International Personal Finance plc: Q3 2021 Trading Update

International Personal Finance plc

Q3 2021 trading update

3 November 2021

International Personal Finance plc specialises in providing unsecured consumer credit to 1.7 million customers across 11 markets.  We operate the world's largest home credit business and a fintech operator, IPF Digital.

Highlights

o Strong
operational
performance
and well
-positioned
for further
growth
o  Rebuild strategy proving highly effective and delivering
sustained growth momentum
o  Improving consumer demand and selective relaxation of credit
settings delivered 35% increase in credit issued year on year
o  Building sales momentum delivered 8% increase in closing
receivables since the 2020 year end (at CER)
o  Strong collections and high-quality lending resulted in very
low annualised impairment as a percentage of revenue at 12.0%

o Strong
funding
position
and well
-capitalised
balance
sheet
o  Successful issue of SEK 450 million bond at 7% coupon,
maturing October 2024
o  Fitch Ratings improved IPF outlook to Stable and reaffirmed
long-term credit rating of BB-

Gerard Ryan, Chief Executive Officer at IPF commented:

"I'm delighted to report a very strong operational performance as levels of demand for credit continued to increase. Our business plays an essential role in society by providing credit to people who are underbanked or underserved, and we are successfully serving a growing number of customers in a responsible and sustainable way.  Despite the ongoing challenges posed by the pandemic, we see significant long-term demand for affordable credit in all our markets and will continue to execute our rebuild strategy by increasing credit issued and growing the receivables portfolio while maintaining a clear focus on portfolio quality and costs. My thanks go to all of our colleagues who are working diligently to serve our customers safely and rebuild the business at this important time."
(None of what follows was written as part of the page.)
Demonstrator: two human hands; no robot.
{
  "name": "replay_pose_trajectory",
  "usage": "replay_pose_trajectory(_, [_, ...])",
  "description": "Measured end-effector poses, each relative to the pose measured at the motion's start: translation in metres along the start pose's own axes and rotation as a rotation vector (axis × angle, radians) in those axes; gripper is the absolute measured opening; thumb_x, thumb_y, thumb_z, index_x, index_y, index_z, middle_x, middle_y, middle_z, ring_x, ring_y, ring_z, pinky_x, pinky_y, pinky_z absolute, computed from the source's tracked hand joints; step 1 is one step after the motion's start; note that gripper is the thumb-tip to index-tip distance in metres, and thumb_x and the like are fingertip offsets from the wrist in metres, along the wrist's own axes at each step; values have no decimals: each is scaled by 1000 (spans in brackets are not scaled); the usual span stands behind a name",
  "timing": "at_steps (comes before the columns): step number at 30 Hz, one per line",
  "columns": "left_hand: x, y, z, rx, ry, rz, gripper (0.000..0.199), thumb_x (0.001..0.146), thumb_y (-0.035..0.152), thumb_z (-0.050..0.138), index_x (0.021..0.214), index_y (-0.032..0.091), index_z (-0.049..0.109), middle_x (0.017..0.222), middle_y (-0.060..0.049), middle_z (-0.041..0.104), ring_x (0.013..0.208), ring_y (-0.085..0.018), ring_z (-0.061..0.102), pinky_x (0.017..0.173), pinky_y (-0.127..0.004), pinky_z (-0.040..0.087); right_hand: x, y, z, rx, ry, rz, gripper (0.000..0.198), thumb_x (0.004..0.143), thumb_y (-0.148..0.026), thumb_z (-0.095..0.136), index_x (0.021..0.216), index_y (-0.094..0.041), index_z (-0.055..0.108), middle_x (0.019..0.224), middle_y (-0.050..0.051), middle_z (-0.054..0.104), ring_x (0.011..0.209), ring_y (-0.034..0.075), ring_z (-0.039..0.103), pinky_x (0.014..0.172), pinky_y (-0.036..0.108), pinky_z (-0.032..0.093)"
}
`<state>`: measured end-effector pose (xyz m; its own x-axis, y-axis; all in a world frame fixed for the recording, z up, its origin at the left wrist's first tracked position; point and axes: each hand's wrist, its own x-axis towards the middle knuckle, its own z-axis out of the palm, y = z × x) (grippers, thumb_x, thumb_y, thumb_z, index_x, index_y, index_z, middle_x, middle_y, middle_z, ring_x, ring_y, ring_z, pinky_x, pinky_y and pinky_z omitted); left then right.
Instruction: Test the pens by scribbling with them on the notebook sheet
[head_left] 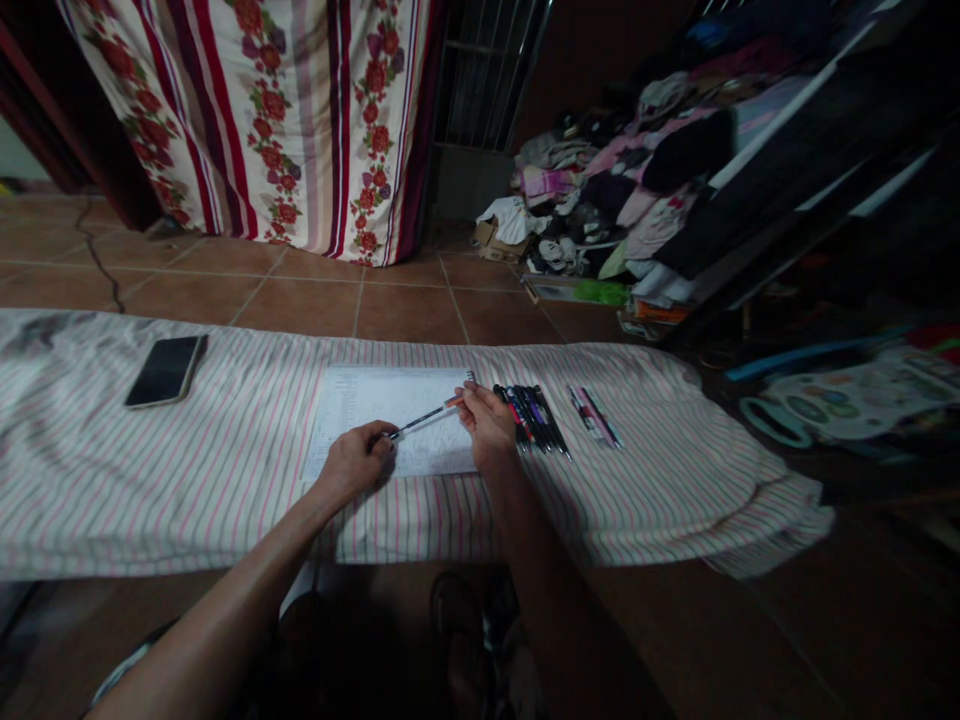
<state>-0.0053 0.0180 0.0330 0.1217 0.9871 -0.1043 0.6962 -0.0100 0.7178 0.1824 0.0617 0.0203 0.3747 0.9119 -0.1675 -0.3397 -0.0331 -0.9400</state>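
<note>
Above a sheet of paper with faint print (427, 452), a thin pen refill (424, 418) stretches between my two hands, dark along its length with an orange part at the right end. My left hand (354, 462) pinches its lower left end, where a small dark tip shows. Fingers of my right hand (486, 420) are closed on the orange end. Just right of that hand lies a row of several dark pens (536, 420). Farther right is a smaller group of pink and white pens (594, 416). What the fingertips cover is hidden.
A striped cloth (247, 450) covers the long low surface. On its left lies a phone (166, 371), screen dark. Beyond are a tiled floor (315, 295), a floral curtain (315, 120) and a heap of clothes (600, 200). A sandalled foot (461, 640) shows below.
</note>
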Motion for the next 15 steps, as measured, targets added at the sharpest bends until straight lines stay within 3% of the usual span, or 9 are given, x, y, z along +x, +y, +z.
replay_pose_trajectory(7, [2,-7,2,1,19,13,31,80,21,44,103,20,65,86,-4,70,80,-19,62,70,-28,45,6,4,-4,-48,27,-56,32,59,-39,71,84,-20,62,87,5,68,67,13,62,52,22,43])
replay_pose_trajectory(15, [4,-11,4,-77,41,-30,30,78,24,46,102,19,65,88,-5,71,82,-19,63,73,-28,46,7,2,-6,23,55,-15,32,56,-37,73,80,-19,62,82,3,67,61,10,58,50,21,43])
Group performance                           

Our rebuild strategy to return the business to full-year profitability and long-term growth continued to prove highly effective.  We delivered a strong operational performance and sustained growth momentum in response to increasing demand for credit as freedom of movement and social distancing rules were eased in most of our markets.  This resulted in a strong increase in credit issued of 35% year on year and we returned to serving 1.7 million people, adding a further 36,000 new customers in Q3. 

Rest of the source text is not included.